**Exercise inputs**
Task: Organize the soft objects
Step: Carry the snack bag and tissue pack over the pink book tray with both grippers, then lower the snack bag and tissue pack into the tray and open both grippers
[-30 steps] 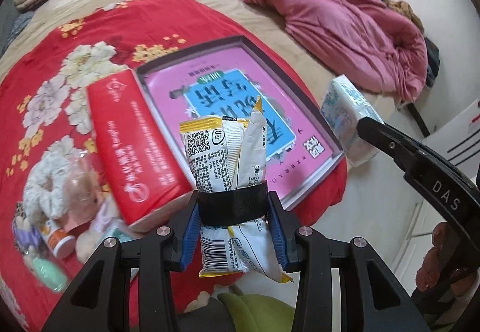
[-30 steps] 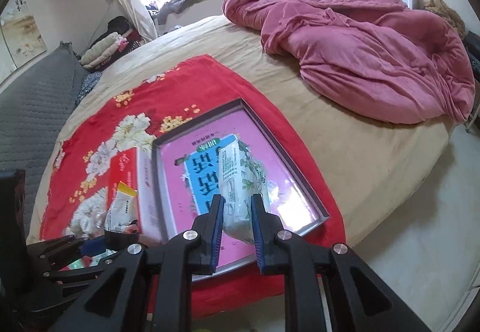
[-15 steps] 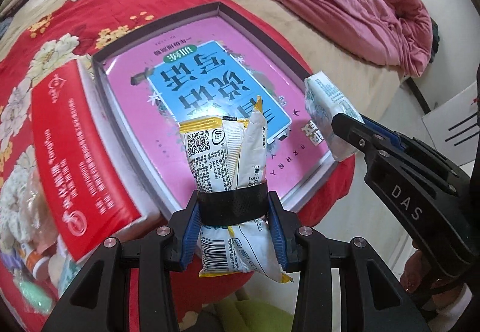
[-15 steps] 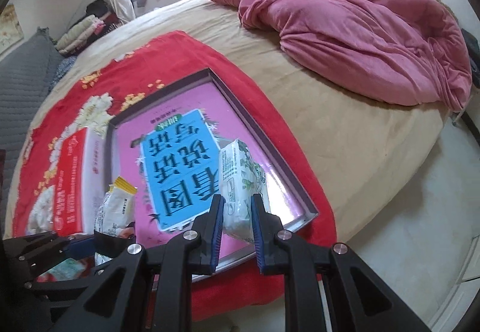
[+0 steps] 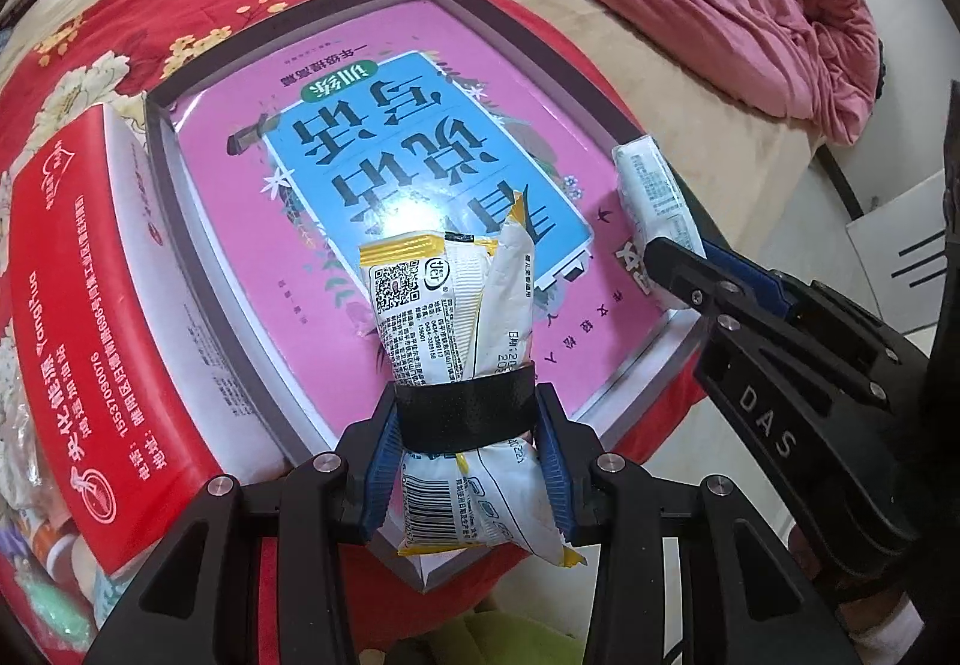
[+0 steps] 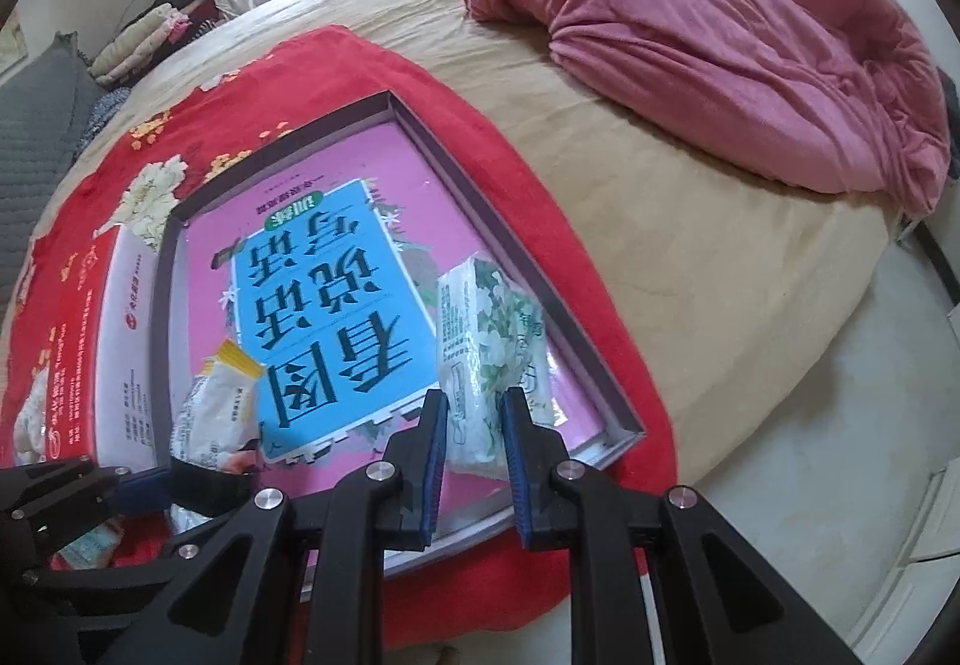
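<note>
Tray [image 5: 312, 8] holding book [image 5: 420, 161], packets above

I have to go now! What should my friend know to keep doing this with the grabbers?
Left gripper: shut on a yellow-and-white snack packet, held over the near end of the tray.
Right gripper: shut on a tissue pack, over the tray's near right corner.
Tray: on the red blanket, with a pink book lying in it. A red box sits just left of it.
Done: both soft things picked up.
Left: neither is set down yet. More small items lie left of the red box.
</note>
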A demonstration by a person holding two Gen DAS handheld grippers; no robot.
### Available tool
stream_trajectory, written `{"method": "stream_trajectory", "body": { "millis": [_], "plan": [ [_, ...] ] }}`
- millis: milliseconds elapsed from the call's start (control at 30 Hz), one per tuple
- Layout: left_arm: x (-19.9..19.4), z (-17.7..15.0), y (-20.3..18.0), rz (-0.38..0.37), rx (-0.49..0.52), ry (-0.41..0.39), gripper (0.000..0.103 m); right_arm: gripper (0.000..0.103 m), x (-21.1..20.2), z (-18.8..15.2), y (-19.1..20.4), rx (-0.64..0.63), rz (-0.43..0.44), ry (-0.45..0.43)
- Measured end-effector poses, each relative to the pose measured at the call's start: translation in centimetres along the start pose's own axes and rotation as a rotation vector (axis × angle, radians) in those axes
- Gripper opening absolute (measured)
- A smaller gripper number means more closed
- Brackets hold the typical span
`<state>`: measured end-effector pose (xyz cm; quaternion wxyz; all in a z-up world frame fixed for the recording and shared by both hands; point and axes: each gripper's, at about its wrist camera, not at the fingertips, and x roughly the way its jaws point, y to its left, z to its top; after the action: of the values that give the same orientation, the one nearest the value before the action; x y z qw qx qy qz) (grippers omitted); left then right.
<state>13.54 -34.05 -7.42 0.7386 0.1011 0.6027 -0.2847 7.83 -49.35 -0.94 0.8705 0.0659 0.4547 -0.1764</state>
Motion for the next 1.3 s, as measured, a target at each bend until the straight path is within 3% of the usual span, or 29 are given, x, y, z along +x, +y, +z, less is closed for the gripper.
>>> {"method": "stream_trajectory", "body": {
  "millis": [233,400,600,667,900,1300],
  "plan": [
    [1.0,0.3,-0.6,0.006,0.012,0.019,0.043,0.021,0.0,0.1,-0.2,0.016,0.078,0.013],
    [1.5,0.4,-0.5,0.011,0.005,0.03,0.043,0.03,0.1,0.2,-0.8,0.042,0.103,0.023],
    [2.2,0.4,-0.5,0.018,0.003,0.047,0.043,0.034,0.5,0.3,-0.8,0.041,0.099,0.038],
    [2.3,0.5,-0.5,0.018,-0.003,0.047,0.043,0.04,0.7,0.3,-0.7,0.028,0.078,0.052],
    [2.7,0.5,-0.4,0.016,-0.012,0.063,0.043,0.042,0.0,0.4,-1.2,0.033,0.07,0.029],
    [1.4,0.6,-0.8,0.021,0.0,0.021,0.049,0.044,-2.0,0.8,-2.2,0.06,0.074,-0.01]
  ]
}}
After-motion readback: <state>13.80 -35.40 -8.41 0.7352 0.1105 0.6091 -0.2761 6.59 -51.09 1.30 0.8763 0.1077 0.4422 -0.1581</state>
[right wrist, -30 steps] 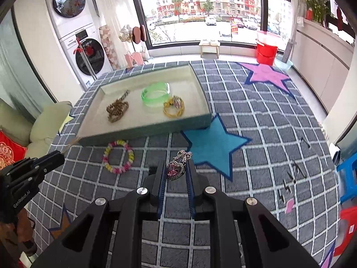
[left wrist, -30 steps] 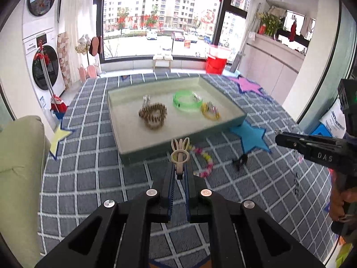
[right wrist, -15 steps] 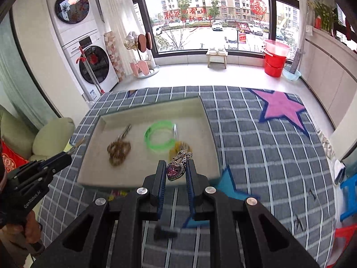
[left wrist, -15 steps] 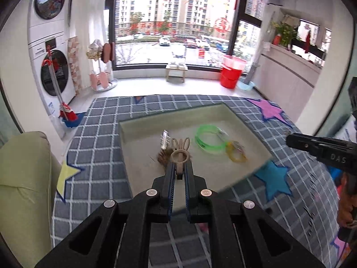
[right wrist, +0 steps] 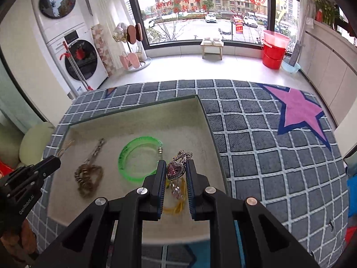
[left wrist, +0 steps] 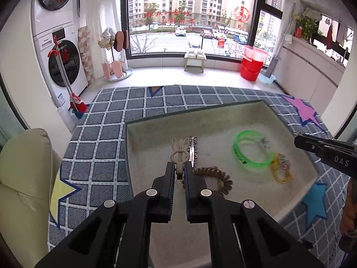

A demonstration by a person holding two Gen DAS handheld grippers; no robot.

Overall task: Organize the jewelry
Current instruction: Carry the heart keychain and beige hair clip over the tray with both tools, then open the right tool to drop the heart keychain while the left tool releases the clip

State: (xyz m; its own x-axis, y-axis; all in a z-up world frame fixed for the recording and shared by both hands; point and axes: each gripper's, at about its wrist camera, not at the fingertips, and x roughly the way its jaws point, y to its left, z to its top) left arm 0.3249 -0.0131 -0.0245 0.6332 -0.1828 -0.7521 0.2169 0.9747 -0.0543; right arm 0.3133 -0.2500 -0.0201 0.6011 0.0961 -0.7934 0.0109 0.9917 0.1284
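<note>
My left gripper (left wrist: 179, 167) is shut on a cream ring-shaped hair clip (left wrist: 179, 156) and holds it over the left part of the beige tray (left wrist: 156, 129). My right gripper (right wrist: 176, 167) is shut on a pink heart pendant (right wrist: 175, 170) and holds it over the tray's right part (right wrist: 200, 116). In the tray lie a green bangle (left wrist: 252, 154), a yellow bracelet (left wrist: 281, 174), a brown coiled band (left wrist: 214, 176) and a silver spiked clip (left wrist: 193, 149). The green bangle (right wrist: 136, 158) and brown band (right wrist: 87, 178) also show in the right wrist view.
The tray sits on a grey checked cloth (left wrist: 111, 120) with star patches, a pink one (right wrist: 296, 114) at the right. A cream cushion (left wrist: 22, 178) lies at the left. A washing machine (left wrist: 64, 67) and red bucket (left wrist: 252, 69) stand by the window.
Both grippers have moved forward from the cloth in front of the tray to above it, each still shut on its item. The beaded bracelet on the cloth has dropped out of view.
</note>
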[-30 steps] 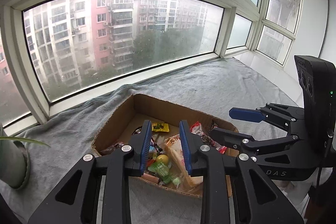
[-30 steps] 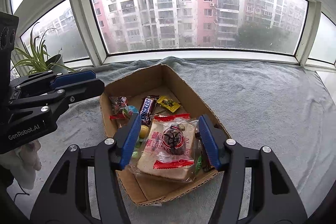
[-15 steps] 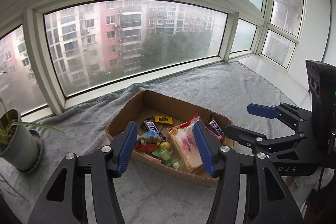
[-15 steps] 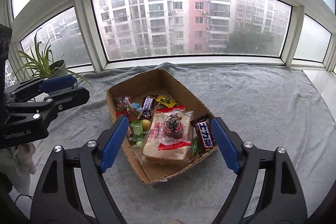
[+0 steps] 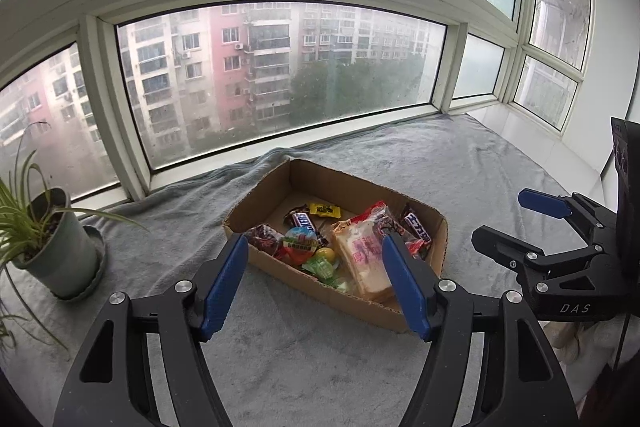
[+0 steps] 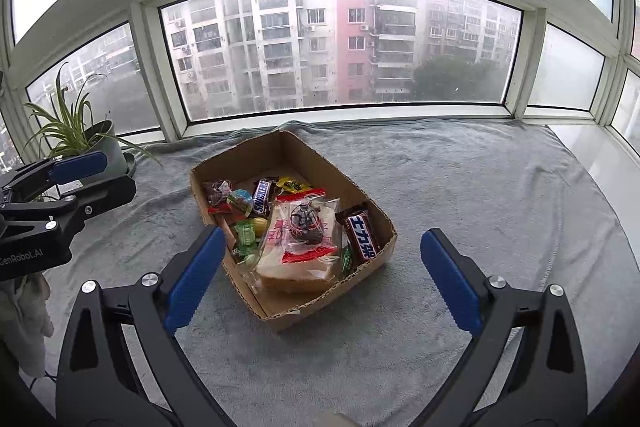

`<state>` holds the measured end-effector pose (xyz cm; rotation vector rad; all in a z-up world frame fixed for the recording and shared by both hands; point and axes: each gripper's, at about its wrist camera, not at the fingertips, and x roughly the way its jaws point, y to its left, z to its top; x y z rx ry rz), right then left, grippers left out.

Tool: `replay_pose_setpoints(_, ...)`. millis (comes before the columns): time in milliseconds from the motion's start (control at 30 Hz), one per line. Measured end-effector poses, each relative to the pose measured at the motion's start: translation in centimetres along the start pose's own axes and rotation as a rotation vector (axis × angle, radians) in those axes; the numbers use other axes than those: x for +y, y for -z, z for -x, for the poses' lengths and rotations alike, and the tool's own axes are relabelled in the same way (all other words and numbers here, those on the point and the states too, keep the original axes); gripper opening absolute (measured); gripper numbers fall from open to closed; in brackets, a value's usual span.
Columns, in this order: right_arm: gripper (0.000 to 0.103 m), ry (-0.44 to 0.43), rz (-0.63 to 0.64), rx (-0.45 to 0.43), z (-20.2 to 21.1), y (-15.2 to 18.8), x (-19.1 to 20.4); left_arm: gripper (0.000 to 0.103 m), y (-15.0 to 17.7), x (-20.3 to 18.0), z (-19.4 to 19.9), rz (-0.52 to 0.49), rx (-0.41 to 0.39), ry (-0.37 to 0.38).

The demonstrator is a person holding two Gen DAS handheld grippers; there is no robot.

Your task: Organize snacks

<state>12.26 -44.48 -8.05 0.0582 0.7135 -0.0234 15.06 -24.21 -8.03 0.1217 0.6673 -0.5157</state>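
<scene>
A grey blanket (image 6: 460, 195) covers the wide sill beneath the bay window (image 6: 340, 43), a potted spider plant (image 5: 52, 247) stands on its saucer at the left, and apartment blocks (image 6: 280, 39) rise outside.

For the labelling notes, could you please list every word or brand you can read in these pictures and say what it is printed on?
"SNICKERS": dark candy bar at the back of the cardboard box.
"GenRobot.AI": side of the left gripper, seen from the right wrist.
"DAS": side of the right gripper, seen from the left wrist.
Large white Chinese characters on the dark bar: not confidently readable.
Pink print on the bread bag: too blurred.
Yellow packet: too small.
</scene>
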Motion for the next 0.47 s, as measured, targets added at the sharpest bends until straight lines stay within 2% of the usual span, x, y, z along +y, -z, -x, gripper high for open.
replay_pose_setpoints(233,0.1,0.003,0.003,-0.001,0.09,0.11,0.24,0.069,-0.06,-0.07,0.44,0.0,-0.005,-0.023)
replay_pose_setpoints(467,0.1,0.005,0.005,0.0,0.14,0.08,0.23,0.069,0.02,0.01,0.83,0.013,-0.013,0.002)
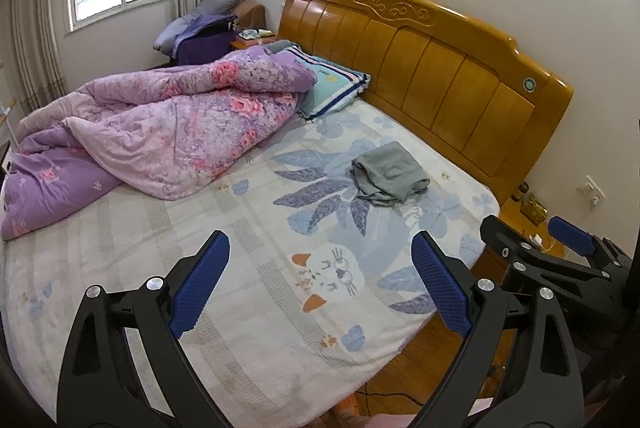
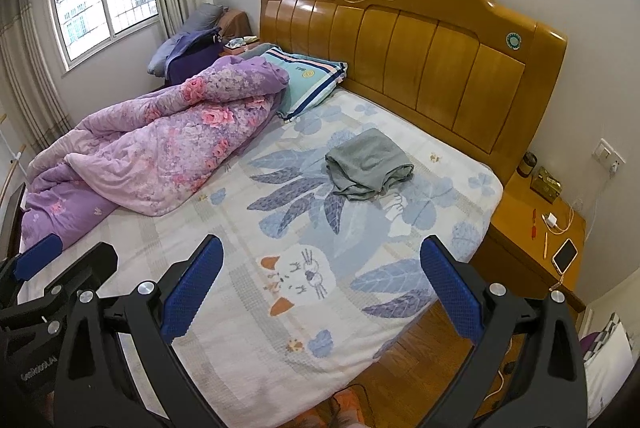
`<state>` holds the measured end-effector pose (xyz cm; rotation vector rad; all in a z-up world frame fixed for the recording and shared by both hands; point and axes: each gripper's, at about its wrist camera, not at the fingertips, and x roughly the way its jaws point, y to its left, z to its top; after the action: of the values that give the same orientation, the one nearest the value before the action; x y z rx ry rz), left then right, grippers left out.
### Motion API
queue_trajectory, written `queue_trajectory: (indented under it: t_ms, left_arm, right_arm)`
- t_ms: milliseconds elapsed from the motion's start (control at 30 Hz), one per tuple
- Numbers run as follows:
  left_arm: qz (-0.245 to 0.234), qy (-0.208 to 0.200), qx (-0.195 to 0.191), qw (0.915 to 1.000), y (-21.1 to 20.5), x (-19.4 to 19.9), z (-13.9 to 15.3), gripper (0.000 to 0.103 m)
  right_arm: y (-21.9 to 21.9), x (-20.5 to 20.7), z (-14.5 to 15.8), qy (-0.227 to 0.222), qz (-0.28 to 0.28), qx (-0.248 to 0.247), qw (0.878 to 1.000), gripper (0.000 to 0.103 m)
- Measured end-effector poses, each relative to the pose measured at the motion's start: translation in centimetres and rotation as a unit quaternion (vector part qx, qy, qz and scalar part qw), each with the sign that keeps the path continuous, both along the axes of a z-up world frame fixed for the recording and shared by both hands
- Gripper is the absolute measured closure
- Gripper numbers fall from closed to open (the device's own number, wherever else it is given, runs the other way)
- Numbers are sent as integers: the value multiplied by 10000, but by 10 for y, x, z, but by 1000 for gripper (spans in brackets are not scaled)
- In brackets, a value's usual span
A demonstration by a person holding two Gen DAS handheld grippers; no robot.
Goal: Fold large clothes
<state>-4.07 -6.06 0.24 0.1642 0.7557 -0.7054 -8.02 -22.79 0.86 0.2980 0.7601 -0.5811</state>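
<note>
Bed fills the scene, wooden headboard at far right. Purple floral quilt heaped on the far left half; striped pillow beside it at the headboard. Grey garment, loosely folded, lies on the sheet near the headboard, well apart from you. Your left gripper and right gripper hover above the near edge, fingers spread wide, holding nothing.

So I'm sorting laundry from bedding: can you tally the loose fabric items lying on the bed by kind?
Grey garment: 1
Purple floral quilt: 1
Striped pillow: 1
Total: 3
</note>
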Motion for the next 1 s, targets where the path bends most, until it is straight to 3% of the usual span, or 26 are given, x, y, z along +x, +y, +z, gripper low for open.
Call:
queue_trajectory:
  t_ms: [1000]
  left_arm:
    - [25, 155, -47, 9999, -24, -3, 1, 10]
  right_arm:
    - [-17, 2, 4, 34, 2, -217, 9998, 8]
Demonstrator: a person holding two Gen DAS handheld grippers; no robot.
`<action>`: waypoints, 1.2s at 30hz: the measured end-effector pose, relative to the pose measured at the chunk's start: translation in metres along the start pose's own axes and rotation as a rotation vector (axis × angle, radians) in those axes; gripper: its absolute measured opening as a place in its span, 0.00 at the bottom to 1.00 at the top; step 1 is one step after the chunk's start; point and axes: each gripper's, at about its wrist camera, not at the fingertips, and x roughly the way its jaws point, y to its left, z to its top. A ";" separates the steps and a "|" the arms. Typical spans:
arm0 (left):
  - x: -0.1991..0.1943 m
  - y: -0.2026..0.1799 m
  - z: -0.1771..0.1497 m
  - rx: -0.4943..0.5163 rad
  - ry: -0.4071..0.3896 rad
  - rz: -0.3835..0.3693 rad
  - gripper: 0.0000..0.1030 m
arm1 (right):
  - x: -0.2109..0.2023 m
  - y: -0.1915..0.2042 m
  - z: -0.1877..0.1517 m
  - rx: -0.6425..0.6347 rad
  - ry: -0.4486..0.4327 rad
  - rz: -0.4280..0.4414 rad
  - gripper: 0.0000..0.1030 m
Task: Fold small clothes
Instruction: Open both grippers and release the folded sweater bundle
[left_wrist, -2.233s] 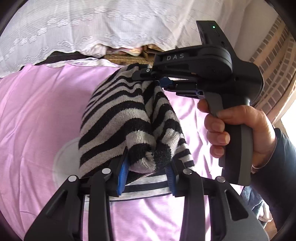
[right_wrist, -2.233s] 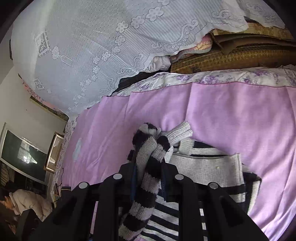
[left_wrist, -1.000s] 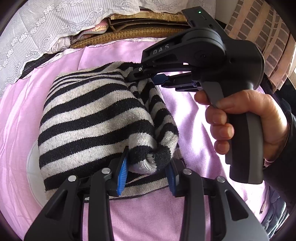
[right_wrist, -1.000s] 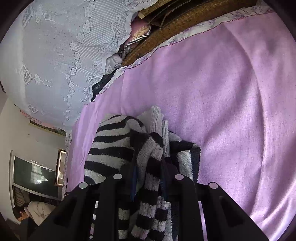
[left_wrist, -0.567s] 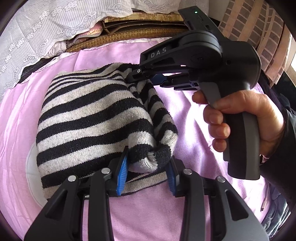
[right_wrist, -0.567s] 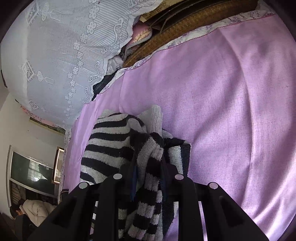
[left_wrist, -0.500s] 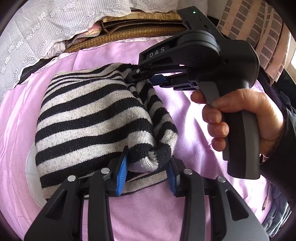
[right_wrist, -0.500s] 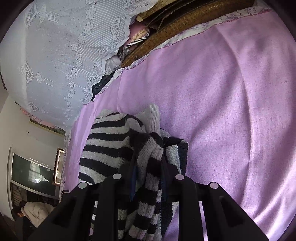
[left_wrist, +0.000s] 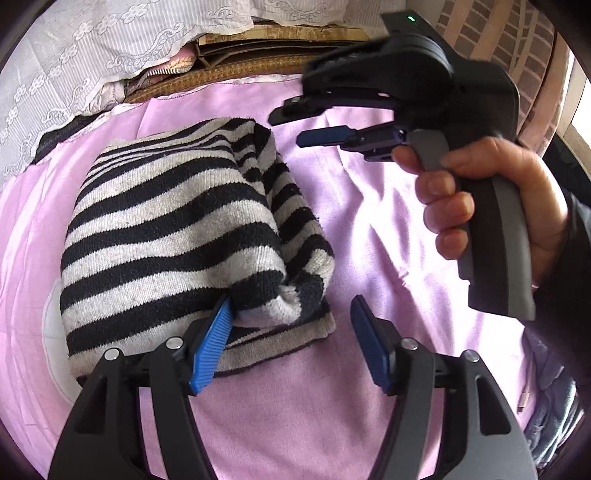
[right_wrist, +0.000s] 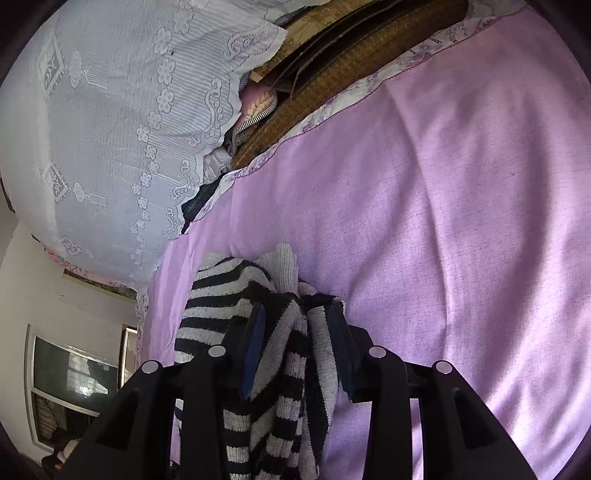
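Both grippers just spread | left gripper (left_wrist: 291, 343), right gripper (left_wrist: 295, 123) released striped sweater (left_wrist: 177, 229)

My left tool (left_wrist: 291, 343) sits at the bottom of the frame, its blue pads just spread apart; the left pad (left_wrist: 212, 345) touches the folded striped sweater (left_wrist: 177, 229), the right one stands clear. The sweater lies on the pink bedsheet (left_wrist: 369, 229) at centre left. At upper right my hand (left_wrist: 491, 199) grips the right tool (left_wrist: 291, 123), its jaws just parted, beside the sweater's far corner with nothing between them.
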 end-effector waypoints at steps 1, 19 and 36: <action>-0.004 0.003 -0.001 -0.010 -0.001 -0.011 0.61 | -0.002 0.000 -0.001 0.003 0.000 0.008 0.36; -0.029 0.058 0.000 -0.163 -0.026 0.022 0.64 | 0.006 0.012 -0.017 0.025 0.035 0.061 0.37; -0.024 0.040 -0.018 -0.107 -0.003 0.006 0.75 | 0.033 0.032 -0.015 -0.082 0.012 -0.056 0.26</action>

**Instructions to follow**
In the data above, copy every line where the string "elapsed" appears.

**Answer for the task**
- millis: milliseconds elapsed from the call's start (control at 30 Hz), one per tuple
- t_ms: milliseconds elapsed from the motion's start (control at 30 Hz), one per tuple

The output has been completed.